* _INSTRUCTIONS TO FOLLOW_:
Repeat each record exactly. Any picture gets left out.

* _TASK INPUT_:
►

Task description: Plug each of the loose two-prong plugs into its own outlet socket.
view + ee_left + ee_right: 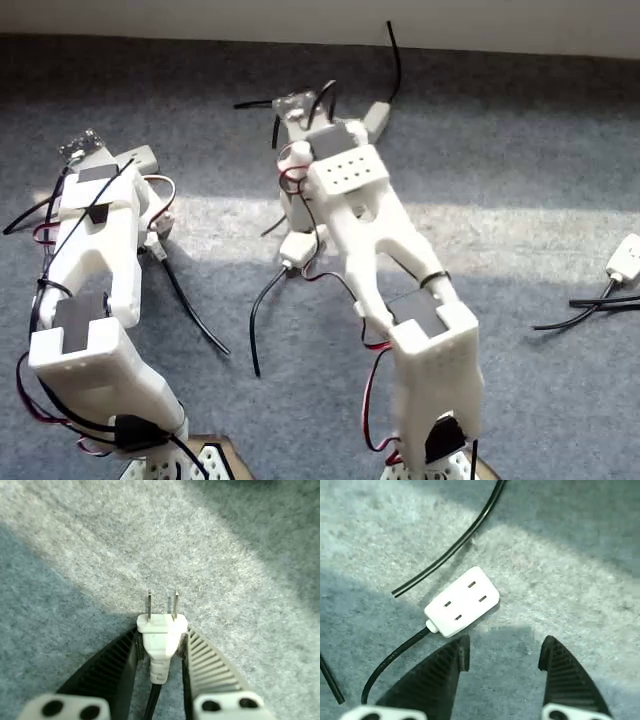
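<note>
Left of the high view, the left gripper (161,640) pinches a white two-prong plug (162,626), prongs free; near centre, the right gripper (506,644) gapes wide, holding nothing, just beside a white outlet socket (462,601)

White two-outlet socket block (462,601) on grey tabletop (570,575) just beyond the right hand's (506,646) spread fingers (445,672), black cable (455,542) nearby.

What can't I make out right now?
- Left wrist view: cord of the held plug leaves the lower edge.
- Right wrist view: cable of the socket vanishes behind the right gripper's base.
- High view: white piece at the right edge, cut off, too small to call plug or socket.
</note>
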Controlling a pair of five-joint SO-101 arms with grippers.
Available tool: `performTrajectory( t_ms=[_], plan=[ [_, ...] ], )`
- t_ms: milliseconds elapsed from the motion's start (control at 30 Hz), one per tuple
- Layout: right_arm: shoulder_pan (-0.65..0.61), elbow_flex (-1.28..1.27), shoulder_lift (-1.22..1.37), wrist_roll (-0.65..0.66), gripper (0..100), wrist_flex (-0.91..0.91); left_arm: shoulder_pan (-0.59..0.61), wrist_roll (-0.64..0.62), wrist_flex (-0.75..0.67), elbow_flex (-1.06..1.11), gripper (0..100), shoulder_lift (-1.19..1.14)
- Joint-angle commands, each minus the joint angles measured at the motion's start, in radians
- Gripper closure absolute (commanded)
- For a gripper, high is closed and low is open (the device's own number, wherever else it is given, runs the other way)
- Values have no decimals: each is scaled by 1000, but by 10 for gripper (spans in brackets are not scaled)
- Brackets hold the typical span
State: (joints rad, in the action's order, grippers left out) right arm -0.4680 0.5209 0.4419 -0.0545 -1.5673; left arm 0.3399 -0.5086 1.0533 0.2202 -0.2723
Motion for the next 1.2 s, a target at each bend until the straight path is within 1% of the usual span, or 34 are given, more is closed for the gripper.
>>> performTrajectory(
  t_ms=[0,67,100,133,200,267,400,433,500,567,667,733,800,867,900,1000,1067,1167],
  plan=[
    [77,176,-111,-9,767,-82,-48,9,-3,-127,995,82],
    [134,262,-127,-9,767,-127,-87,14,54,-189,995,119],
    [173,298,-128,-9,767,-142,-117,35,77,-223,995,142],
    [214,332,-128,-9,767,-153,-163,97,94,-259,995,170],
    [298,378,-128,-9,767,-156,-259,281,127,-321,995,228],
    [387,412,-128,-9,767,-156,-338,436,150,-363,995,292],
    [522,461,-128,-12,767,-150,-432,647,152,-383,995,390],
    [538,463,-128,-40,767,-150,-452,704,153,-383,995,403],
    [542,456,-124,-141,767,-143,-483,818,158,-366,995,407],
    [544,433,-111,-218,767,-119,-498,887,157,-321,995,417],
    [544,426,-87,-267,767,-117,-506,847,152,-260,995,417],
    [542,426,-76,-273,767,-113,-524,779,150,-216,995,418],
    [542,426,-79,-278,767,-96,-564,694,104,-166,995,421],
    [541,427,-88,-298,767,-94,-642,606,21,-88,995,447],
    [544,427,-91,-328,767,-94,-684,586,-28,-42,995,470],
    [561,427,-96,-359,767,-96,-791,580,-199,128,995,573],
    [568,427,-97,-359,767,-94,-823,537,-327,252,995,667],
    [568,427,-97,-356,767,-94,-811,433,-459,415,995,820]
  ],
)
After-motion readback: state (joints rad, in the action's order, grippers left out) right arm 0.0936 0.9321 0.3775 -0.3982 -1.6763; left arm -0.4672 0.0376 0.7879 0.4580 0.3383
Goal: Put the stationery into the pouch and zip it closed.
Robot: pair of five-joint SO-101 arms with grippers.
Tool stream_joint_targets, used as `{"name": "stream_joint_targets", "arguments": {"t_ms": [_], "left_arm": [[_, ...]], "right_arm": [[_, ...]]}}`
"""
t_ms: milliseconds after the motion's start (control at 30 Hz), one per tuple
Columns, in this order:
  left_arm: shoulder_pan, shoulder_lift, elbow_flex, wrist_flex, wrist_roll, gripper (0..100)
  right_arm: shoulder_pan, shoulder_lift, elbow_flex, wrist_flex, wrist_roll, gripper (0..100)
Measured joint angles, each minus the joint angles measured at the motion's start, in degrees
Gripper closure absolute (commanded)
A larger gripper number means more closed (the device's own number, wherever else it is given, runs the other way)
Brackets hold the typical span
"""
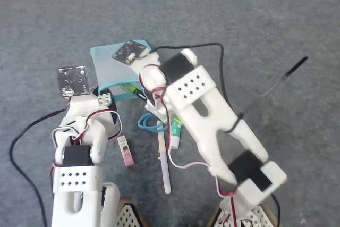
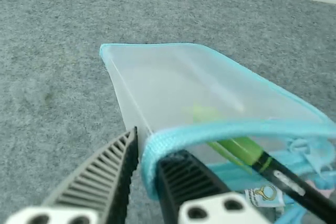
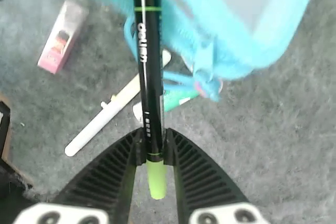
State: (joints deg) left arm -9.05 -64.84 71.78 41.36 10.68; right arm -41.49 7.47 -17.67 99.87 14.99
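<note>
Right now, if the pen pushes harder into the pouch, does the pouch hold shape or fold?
Likely folds: the pouch looks like thin translucent film with a soft teal rim, pinched at one spot by the left gripper. Probably light, so it may slide on the carpet. The black-and-green pen in the right gripper looks rigid.

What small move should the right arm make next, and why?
Probably slide the pen a little deeper into the pouch. The right end effector clamps the pen's rear end, its green front just enters the mouth, and the left end effector pinches the pouch open.
</note>
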Motion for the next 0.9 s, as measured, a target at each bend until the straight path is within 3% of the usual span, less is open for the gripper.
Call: {"name": "stream_joint_targets", "arguments": {"t_ms": [200, 400, 900], "left_arm": [[0.00, 0.00, 0.00, 0.00, -0.09, 99], [0.35, 0.00, 0.00, 0.00, -0.09, 99], [0.00, 0.09, 0.09, 0.00, 0.00, 99]], "right_arm": [[0.44, 7.38, -11.34, 0.53, -2.29, 98.0], [0.62, 13.89, -19.69, 0.53, -3.52, 80.9], [0.70, 16.26, -34.73, 0.70, -6.59, 80.1]]}}
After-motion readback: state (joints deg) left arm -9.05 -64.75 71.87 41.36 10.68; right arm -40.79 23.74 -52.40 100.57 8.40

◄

* _RESPONSE BOX_:
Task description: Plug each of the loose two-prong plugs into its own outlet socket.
view + ee_left + ee_right: 
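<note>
Left of the high view, the left gripper (161,640) pinches a white two-prong plug (162,626), prongs free; near centre, the right gripper (506,644) gapes wide, holding nothing, just beside a white outlet socket (462,601)

White two-outlet socket block (462,601) on grey tabletop (570,575) just beyond the right hand's (506,646) spread fingers (445,672), black cable (455,542) nearby.

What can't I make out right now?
- Left wrist view: cord of the held plug leaves the lower edge.
- Right wrist view: cable of the socket vanishes behind the right gripper's base.
- High view: white piece at the right edge, cut off, too small to call plug or socket.
</note>
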Controlling a pair of five-joint SO-101 arms with grippers.
Available tool: `performTrajectory( t_ms=[_], plan=[ [_, ...] ], )`
- t_ms: milliseconds elapsed from the motion's start (control at 30 Hz), one per tuple
- Layout: right_arm: shoulder_pan (-0.65..0.61), elbow_flex (-1.28..1.27), shoulder_lift (-1.22..1.37), wrist_roll (-0.65..0.66), gripper (0..100), wrist_flex (-0.91..0.91); left_arm: shoulder_pan (-0.59..0.61), wrist_roll (-0.64..0.62), wrist_flex (-0.75..0.67), elbow_flex (-1.06..1.11), gripper (0..100), shoulder_lift (-1.19..1.14)
- Joint-angle commands, each minus the joint angles measured at the motion's start, in radians
- Gripper closure absolute (commanded)
- For a gripper, high is closed and low is open (the device's own number, wherever else it is given, runs the other way)
- Values have no decimals: each is scaled by 1000, but by 10 for gripper (spans in brackets are not scaled)
- Brackets hold the typical span
State: (joints rad, in the action's order, grippers left out) right arm -0.4680 0.5209 0.4419 -0.0545 -1.5673; left arm 0.3399 -0.5086 1.0533 0.2202 -0.2723
Motion for the next 1.2 s, a target at each bend until the straight path is within 1% of the usual span, or 34 are given, more is closed for the gripper.
>>> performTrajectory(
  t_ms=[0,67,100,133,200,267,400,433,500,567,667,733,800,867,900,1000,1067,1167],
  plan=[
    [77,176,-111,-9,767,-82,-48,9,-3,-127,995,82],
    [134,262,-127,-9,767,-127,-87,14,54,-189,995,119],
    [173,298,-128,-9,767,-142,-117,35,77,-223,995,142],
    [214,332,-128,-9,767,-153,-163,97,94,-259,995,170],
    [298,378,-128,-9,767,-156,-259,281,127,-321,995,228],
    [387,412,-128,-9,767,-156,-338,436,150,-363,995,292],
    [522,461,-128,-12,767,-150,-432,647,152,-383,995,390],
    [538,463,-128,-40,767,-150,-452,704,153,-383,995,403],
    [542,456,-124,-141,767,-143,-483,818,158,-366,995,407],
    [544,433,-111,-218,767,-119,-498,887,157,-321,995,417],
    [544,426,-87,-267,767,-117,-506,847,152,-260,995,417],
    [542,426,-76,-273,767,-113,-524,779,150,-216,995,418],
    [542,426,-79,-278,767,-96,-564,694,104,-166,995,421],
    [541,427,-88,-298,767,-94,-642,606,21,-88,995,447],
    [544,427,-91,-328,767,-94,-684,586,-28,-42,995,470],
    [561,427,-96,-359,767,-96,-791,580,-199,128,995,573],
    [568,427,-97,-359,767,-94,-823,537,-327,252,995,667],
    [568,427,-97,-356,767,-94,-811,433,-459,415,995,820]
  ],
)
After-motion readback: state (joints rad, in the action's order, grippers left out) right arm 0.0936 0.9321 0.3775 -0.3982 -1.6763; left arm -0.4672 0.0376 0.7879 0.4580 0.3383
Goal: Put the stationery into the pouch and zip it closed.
Robot: pair of five-joint SO-101 arms with grippers.
Tool stream_joint_targets, used as `{"name": "stream_joint_targets", "arguments": {"t_ms": [_], "left_arm": [[_, ...]], "right_arm": [[_, ...]]}}`
"""
t_ms: milliseconds after the motion's start (control at 30 Hz), one per tuple
Columns, in this order:
  left_arm: shoulder_pan, shoulder_lift, elbow_flex, wrist_flex, wrist_roll, gripper (0..100)
  right_arm: shoulder_pan, shoulder_lift, elbow_flex, wrist_flex, wrist_roll, gripper (0..100)
Measured joint angles, each minus the joint angles measured at the motion's start, in degrees
Gripper closure absolute (commanded)
A larger gripper number means more closed (the device's own number, wherever else it is given, runs the other way)
Brackets hold the typical span
"""
State: (joints deg) left arm -9.05 -64.84 71.78 41.36 10.68; right arm -41.49 7.47 -17.67 99.87 14.99
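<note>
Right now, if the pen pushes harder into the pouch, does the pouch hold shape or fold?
Likely folds: the pouch looks like thin translucent film with a soft teal rim, pinched at one spot by the left gripper. Probably light, so it may slide on the carpet. The black-and-green pen in the right gripper looks rigid.

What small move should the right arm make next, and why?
Probably slide the pen a little deeper into the pouch. The right end effector clamps the pen's rear end, its green front just enters the mouth, and the left end effector pinches the pouch open.
</note>
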Motion for the next 0.9 s, as measured, a target at each bend until the straight path is within 3% of the usual span, less is open for the gripper.
Call: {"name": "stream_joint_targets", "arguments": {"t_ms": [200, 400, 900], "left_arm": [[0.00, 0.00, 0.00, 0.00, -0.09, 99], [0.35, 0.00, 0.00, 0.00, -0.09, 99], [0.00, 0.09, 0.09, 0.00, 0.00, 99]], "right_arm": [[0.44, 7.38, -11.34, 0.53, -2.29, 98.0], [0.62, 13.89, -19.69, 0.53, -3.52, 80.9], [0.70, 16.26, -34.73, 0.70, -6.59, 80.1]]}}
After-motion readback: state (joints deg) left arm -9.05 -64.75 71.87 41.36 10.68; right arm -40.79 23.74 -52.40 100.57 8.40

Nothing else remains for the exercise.